_THE TASK_: The number of lines containing "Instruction" is the only answer wanted; work it out from the entries below.

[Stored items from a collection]

○ ○ ○

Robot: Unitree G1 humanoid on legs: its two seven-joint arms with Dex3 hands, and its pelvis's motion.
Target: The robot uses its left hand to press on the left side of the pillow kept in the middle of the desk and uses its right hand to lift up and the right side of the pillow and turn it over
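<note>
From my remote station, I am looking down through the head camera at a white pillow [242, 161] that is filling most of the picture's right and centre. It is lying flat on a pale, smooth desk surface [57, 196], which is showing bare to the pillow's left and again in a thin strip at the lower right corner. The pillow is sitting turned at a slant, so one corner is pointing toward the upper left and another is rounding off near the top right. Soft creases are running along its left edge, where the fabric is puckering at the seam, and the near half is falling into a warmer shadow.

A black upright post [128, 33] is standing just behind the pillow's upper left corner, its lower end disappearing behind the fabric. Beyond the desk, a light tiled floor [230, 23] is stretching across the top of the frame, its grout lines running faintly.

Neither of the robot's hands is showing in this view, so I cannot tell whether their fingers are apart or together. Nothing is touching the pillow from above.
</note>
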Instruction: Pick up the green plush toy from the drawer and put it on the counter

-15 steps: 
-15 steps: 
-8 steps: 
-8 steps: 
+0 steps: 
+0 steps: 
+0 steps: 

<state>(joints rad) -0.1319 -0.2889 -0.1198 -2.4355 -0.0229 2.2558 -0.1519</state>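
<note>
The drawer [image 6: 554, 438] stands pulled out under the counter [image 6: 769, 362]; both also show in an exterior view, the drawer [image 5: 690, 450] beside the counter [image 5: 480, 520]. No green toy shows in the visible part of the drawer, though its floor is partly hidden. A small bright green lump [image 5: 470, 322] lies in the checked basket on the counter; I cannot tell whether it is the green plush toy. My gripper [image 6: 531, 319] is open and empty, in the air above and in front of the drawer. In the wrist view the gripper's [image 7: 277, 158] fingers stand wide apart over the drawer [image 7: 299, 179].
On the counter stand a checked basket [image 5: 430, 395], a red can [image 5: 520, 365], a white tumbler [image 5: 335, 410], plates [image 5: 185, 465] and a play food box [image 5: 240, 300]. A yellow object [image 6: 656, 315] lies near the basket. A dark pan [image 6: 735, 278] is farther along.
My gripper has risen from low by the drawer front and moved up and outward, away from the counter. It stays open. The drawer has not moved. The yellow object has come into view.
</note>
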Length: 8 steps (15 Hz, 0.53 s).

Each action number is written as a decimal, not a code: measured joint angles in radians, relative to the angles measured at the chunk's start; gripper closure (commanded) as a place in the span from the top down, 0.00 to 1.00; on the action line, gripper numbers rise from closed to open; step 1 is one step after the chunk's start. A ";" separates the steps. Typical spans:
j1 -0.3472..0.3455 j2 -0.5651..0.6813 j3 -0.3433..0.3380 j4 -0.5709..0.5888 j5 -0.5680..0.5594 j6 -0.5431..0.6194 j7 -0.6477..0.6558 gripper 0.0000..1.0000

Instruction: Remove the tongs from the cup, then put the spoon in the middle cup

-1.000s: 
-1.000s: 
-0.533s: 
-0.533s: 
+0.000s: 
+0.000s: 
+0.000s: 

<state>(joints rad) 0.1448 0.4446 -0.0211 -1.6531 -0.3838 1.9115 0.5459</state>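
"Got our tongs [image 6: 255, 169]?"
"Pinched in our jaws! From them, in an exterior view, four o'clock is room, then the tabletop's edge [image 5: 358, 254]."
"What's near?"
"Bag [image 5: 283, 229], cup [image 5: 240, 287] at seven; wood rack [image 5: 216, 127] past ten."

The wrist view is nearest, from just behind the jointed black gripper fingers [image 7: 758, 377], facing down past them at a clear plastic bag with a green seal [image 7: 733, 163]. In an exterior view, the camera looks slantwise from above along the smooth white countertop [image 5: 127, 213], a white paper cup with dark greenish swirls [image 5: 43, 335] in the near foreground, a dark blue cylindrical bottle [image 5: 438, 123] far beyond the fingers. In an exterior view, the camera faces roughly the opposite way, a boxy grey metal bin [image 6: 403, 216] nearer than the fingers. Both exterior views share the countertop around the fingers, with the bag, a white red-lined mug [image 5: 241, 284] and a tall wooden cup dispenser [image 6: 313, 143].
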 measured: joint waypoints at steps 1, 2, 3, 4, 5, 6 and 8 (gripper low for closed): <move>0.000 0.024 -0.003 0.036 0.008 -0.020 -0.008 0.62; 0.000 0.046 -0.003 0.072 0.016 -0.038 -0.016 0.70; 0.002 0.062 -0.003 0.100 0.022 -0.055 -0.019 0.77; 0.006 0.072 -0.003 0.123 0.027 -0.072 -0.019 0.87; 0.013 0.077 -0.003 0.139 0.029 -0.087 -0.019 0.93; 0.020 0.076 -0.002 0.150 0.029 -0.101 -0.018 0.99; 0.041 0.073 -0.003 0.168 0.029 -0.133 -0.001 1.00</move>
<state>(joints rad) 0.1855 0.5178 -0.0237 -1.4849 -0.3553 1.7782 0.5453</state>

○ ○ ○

_OUTPUT FOR THIS EXERCISE_: 2